Open sravanscb opened 8 months ago
Maybe having specific proxy configurations for the REST Catalog would be better than relying on the SystemProperties?
It looks like the connection manager is taking the configurations from the system here, but what I've observed is that setting the proxy through the system environment could have unintended consequences for the Spark cluster or Kubernetes node unless we are able to identify all no_proxy comms and set them correctly.
I think setting the proxy configuration in a targeted manner on the HttpUriRequestBase could support this use case better. What are your thoughts on this @sravanscb @danielcweeks ?

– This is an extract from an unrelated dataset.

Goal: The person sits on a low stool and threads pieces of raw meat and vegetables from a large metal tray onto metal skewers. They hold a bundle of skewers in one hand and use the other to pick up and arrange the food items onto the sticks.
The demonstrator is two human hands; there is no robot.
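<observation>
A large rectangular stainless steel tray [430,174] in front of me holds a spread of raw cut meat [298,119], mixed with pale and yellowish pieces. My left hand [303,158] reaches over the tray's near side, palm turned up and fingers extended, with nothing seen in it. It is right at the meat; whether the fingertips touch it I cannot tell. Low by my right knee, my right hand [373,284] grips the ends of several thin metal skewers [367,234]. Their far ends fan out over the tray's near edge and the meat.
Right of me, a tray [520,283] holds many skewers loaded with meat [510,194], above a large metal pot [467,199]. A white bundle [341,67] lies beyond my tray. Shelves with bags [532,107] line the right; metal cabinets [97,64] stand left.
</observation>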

Hi @syun64 Yes, there should be a way to properly pass the proxy configs to the iceberg client and it be utilized by the code. I tried several ways - at the system level and spark conf level but the underlying itself doesn't have the capability.
Apache Iceberg version
1.3.1
Query engine
Spark
Please describe the bug 🐞
I am trying to use iceberg 1.3 jars in Spark 3.2 - iceberg-spark-runtime-3.2_2.12-1.3.1.jar to be able to connect to Azure Databricks UniForm tables. I have followed the documentation and running the below Spark-shell command:
./spark-shell --conf "spark.ui.port=0" --conf "spark.sql.extensions=org.apache.iceberg.spark.extensions.IcebergSparkSessionExtensions" --conf "spark.sql.catalog.unity=org.apache.iceberg.spark.SparkSessionCatalog" --conf "spark.sql.catalog.unity.catalog-impl=org.apache.iceberg.rest.RESTCatalog" --conf "spark.sql.catalog.unity.uri=https://adb-xxxxx.azuredatabricks.net/api/2.1/unity-catalog/iceberg" --conf "spark.sql.catalog.unity.token=dapixxxx" --conf "spark.sql.catalog.unity.io-impl=org.apache.iceberg.aws.s3.S3FileIO" --conf "spark.driver.extraJavaOptions=-Dhttp.proxyHost=10.xx.xx.xx -Dhttp.proxyPort=443 -Dhttps.proxyHost=10.xx.xx.xx -Dhttps.proxyPort=443" --conf "spark.executor.extraJavaOptions=-Dhttp.proxyHost=10.xx.xx.xx -Dhttp.proxyPort=443 -Dhttps.proxyHost=10.xx.xx.xx -Dhttps.proxyPort=443"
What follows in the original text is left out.